Within this minor, philosophers and theologians will ask about the nature of human beings and the meaning of justice and prod us to think about how religion has been a barrier to as well as a motive for peace. Historians and sociologists will point to the causes of war and injustice and help us understand their short- and long-term effects.
Psychologists will deepen our understanding of human behavior and give us tools for more peaceful relationships, while political scientists and economists will ask us to think about differing notions of power and will advance our understanding of international sources of conflict and their structural or organizational solutions.
The study of peace is both idealistic and practical, and this minor is designed to address both dimensions. If we cannot figure out a way to live peaceably in our daily relationships or in our international politics, we are doomed to continued conflict in our homes, workplaces, and world. As philosopher Hannah Arendt has said, "Violence, like all action, changes the world, but the most probable change is to a more violent world." Thus, having understanding and skills to take an active role in peacemaking is utterly practical. At the same time, a dose of idealism is what motivates peace and social justice action.
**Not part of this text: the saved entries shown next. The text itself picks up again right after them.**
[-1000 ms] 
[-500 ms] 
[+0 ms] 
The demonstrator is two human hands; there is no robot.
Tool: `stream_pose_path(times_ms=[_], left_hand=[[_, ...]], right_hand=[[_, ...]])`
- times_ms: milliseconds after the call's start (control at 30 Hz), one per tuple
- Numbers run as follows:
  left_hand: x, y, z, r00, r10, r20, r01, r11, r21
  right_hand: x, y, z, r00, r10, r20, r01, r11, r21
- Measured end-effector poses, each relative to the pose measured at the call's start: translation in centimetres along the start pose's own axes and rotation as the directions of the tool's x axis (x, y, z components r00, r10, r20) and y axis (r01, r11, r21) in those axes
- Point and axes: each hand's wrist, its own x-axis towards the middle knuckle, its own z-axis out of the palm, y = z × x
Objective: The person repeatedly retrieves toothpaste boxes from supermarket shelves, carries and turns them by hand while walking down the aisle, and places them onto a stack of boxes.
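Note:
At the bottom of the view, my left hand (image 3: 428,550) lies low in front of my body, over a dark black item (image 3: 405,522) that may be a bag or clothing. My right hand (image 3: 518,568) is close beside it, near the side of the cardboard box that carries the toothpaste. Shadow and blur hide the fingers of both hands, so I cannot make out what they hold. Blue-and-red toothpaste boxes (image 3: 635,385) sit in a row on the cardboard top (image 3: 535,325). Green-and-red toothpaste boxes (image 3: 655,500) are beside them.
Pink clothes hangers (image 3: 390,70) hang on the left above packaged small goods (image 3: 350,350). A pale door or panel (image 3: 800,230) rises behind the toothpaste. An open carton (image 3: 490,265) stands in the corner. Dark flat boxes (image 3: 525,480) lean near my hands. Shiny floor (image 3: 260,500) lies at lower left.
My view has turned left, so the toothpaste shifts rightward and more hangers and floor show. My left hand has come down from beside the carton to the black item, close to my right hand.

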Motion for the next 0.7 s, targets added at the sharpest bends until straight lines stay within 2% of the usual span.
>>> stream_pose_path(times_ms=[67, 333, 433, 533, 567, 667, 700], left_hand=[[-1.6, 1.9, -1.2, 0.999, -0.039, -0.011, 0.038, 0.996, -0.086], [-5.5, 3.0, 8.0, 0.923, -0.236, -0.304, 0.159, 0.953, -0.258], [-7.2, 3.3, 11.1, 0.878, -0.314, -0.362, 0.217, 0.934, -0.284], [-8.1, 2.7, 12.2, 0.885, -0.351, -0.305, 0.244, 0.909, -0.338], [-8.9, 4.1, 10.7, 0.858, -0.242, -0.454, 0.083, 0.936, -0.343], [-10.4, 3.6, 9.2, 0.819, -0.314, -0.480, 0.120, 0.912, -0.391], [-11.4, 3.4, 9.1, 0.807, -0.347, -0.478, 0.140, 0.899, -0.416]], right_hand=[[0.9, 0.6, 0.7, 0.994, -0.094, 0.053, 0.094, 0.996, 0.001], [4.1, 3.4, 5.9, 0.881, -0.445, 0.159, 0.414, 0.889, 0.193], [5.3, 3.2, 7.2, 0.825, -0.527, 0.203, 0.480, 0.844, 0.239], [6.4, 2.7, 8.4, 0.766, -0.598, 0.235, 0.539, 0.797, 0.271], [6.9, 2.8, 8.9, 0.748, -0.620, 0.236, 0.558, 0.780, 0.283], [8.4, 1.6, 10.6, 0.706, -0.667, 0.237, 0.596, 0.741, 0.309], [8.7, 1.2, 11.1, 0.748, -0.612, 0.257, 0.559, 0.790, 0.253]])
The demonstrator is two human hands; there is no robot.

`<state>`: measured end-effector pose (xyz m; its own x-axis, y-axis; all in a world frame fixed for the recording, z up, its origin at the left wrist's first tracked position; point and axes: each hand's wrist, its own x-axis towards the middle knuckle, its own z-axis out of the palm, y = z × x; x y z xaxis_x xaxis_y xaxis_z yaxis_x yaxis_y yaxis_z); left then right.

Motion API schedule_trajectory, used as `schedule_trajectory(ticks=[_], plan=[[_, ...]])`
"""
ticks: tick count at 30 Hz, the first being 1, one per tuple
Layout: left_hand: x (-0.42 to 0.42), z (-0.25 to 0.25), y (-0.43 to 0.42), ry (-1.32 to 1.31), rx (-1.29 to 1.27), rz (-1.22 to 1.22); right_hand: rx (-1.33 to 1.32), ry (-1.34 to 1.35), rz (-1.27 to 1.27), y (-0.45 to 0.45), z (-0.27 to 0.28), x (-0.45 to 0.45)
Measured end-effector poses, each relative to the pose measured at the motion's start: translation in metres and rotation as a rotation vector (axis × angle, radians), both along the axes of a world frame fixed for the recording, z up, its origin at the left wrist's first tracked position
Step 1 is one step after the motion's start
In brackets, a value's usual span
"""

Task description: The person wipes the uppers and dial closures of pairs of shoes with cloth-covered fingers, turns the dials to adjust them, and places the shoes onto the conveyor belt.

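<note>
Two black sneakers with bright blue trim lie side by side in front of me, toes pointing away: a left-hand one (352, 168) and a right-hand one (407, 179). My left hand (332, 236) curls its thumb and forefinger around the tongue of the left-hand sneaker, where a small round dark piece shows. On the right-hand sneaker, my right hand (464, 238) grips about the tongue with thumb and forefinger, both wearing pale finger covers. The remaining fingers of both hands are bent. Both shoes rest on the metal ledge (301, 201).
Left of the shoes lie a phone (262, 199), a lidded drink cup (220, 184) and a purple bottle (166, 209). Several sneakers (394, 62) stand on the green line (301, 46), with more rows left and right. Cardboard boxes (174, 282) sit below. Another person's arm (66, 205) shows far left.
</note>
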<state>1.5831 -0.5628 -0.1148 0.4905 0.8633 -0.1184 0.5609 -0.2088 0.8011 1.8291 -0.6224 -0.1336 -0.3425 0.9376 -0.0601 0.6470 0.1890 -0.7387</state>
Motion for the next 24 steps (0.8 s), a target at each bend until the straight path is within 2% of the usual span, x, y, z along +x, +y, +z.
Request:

To quote sociologist Elise Boulding, “We cannot achieve what we cannot imagine.”
Mission of the Program
Students who complete the Peace and Social Justice Studies minor will be exposed to ways of thinking, skills, and experiences which will motivate and enable them to contribute to the resolution of conflict so that these conflicts result in justice and creative development rather than violence, and be prepared to engage in graduate-level peace and social justice studies.
PEACE AND SOCIAL JUSTICE STUDIES MINOR
|MINOR: PEACE AND SOCIAL JUSTICE STUDIES (PSJS)|
PHIL 486 Ethics
Choose three hours from:
HIST 455 Social and Ethnic History in U.S.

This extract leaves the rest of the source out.